◆ **Work instructions**
Copy out all the lines of the data precisely, omitting any pictures.

◆ **Recorded information**
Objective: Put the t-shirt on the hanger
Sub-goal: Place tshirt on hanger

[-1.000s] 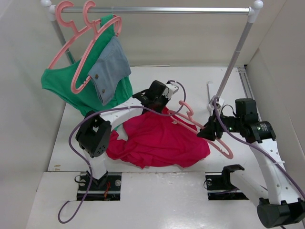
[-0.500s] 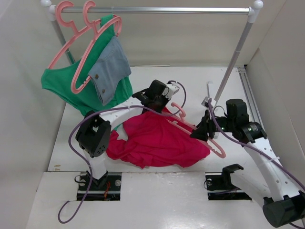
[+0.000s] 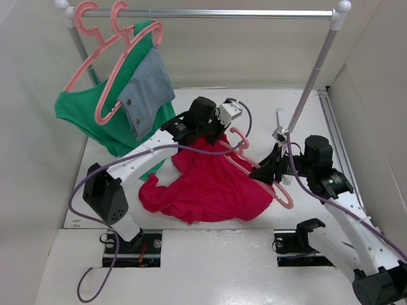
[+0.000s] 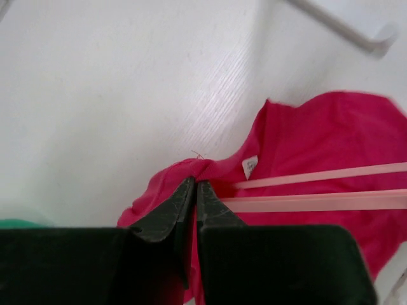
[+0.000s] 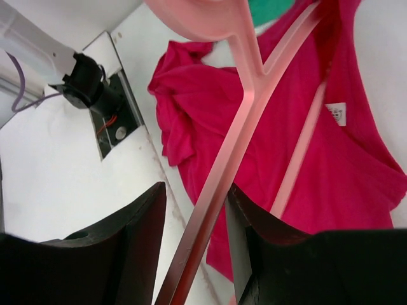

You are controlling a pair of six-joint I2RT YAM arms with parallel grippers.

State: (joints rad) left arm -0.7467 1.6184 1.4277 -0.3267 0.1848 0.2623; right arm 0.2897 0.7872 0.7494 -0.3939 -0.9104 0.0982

◆ **Exercise response**
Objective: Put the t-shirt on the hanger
Sub-goal: Place tshirt on hanger

[-1.000s] 
[-0.500s] 
[+0.000s] 
[+0.000s] 
[+0.000s] 

You are controlling a pair of six-joint I2RT YAM arms with parallel grippers.

State: (joints rad) left arm -0.7467 1.6184 1.4277 -0.3267 0.1848 0.2623; right arm 0.2897 0.7872 0.7494 -0.3939 -0.9104 0.0982

This completes the required output.